US 12,236,943 B2
Apparatus and method for generating lip sync image
Guem Buel Hwang, Seoul (KR); and Gyeong Su Chae, Seoul (KR)
Assigned to DEEPBRAIN AI INC., Seoul (KR)
Appl. No. 17/764,651
Filed by DEEPBRAIN AI INC., Seoul (KR)
PCT Filed Jun. 8, 2021, PCT No. PCT/KR2021/007125
§ 371(c)(1), (2) Date Mar. 29, 2022,
PCT Pub. No. WO2022/149667, PCT Pub. Date Jul. 14, 2022.
Claims priority of application No. 10-2021-0003375 (KR), filed on Jan. 11, 2021.
Prior Publication US 2023/0178072 A1, Jun. 8, 2023
Int. Cl. G10L 21/10 (2013.01); G10L 15/16 (2006.01); G10L 15/25 (2013.01)

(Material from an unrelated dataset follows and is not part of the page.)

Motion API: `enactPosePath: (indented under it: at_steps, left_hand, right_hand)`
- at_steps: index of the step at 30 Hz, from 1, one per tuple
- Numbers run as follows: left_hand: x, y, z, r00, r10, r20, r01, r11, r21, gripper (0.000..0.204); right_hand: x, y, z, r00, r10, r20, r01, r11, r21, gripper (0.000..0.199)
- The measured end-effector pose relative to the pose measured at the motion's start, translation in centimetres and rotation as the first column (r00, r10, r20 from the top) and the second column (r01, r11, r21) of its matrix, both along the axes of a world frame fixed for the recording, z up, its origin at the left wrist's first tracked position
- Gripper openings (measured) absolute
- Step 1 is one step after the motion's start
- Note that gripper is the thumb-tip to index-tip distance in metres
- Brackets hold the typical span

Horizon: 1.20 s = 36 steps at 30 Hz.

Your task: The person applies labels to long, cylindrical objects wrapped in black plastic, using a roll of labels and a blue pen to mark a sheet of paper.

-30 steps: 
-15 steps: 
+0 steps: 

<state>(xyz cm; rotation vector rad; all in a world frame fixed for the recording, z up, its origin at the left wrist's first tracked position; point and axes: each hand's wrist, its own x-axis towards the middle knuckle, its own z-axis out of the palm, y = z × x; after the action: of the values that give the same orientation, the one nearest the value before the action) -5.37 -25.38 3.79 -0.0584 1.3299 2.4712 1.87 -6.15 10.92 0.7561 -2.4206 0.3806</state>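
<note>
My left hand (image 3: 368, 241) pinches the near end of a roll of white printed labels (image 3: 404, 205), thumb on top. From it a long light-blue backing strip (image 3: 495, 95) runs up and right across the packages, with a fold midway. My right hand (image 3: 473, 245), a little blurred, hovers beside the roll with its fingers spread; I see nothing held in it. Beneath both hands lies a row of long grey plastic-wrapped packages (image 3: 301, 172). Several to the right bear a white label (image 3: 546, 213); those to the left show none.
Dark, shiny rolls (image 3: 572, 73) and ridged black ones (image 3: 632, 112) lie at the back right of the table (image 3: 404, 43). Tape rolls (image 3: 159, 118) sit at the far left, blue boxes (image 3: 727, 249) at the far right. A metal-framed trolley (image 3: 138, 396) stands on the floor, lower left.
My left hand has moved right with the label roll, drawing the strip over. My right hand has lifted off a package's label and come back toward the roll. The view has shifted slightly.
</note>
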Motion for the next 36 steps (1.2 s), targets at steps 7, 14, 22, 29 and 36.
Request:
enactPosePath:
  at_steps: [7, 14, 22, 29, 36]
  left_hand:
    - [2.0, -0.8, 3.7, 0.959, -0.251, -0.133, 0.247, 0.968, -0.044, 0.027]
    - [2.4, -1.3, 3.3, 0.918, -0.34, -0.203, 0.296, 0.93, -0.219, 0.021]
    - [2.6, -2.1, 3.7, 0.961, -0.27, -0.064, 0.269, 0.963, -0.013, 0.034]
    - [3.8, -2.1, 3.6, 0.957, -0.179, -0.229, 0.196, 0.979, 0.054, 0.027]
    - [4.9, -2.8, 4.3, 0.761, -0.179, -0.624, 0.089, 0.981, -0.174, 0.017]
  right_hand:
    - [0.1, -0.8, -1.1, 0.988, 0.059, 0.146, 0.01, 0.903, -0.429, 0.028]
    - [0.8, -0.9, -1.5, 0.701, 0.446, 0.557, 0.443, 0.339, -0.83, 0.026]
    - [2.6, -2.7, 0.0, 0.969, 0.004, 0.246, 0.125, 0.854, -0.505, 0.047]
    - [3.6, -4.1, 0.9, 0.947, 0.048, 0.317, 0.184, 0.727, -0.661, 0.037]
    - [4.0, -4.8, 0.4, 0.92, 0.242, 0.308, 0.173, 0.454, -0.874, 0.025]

CPC G10L 15/16 (2013.01) [G10L 21/10 (2013.01); G10L 15/25 (2013.01); G10L 2021/105 (2013.01)] 8 Claims
OG exemplary drawing
 
1. An apparatus for generating a lip sync image having one or more processors and a memory which stores one or more programs executed by the one or more processors, the apparatus comprising:
a first artificial neural network model configured to generate an utterance match synthesis image by using a person background image and an utterance match audio signal as an input, and generate an utterance mismatch synthesis image by using the person background image and an utterance mismatch audio signal as an input; and
a second artificial neural network model configured to output classification values for an input pair in which an image and a voice match and an input pair in which an image and a voice do not match by using the input pairs as an input,
wherein the utterance match audio signal is a voice signal which matches a figure in which the corresponding person utters in the person background image,
wherein the utterance mismatch audio signal is a voice signal which does not match the figure in which the corresponding person utters in the person background image,
wherein the second artificial neural network model is trained to classify the input pair in which an image and a voice match as True, and to classify the input pair in which an image and a voice do not match as False,
wherein the first artificial neural network model is configured to receive the utterance mismatch synthesis image generated by the first artificial neural network model and the utterance mismatch audio signal used as the input when generating the utterance mismatch synthesis image and classify the utterance mismatch synthesis image and the utterance mismatch audio signal as True, and propagate a generative adversarial error to the first artificial neural network model through an adversarial learning method.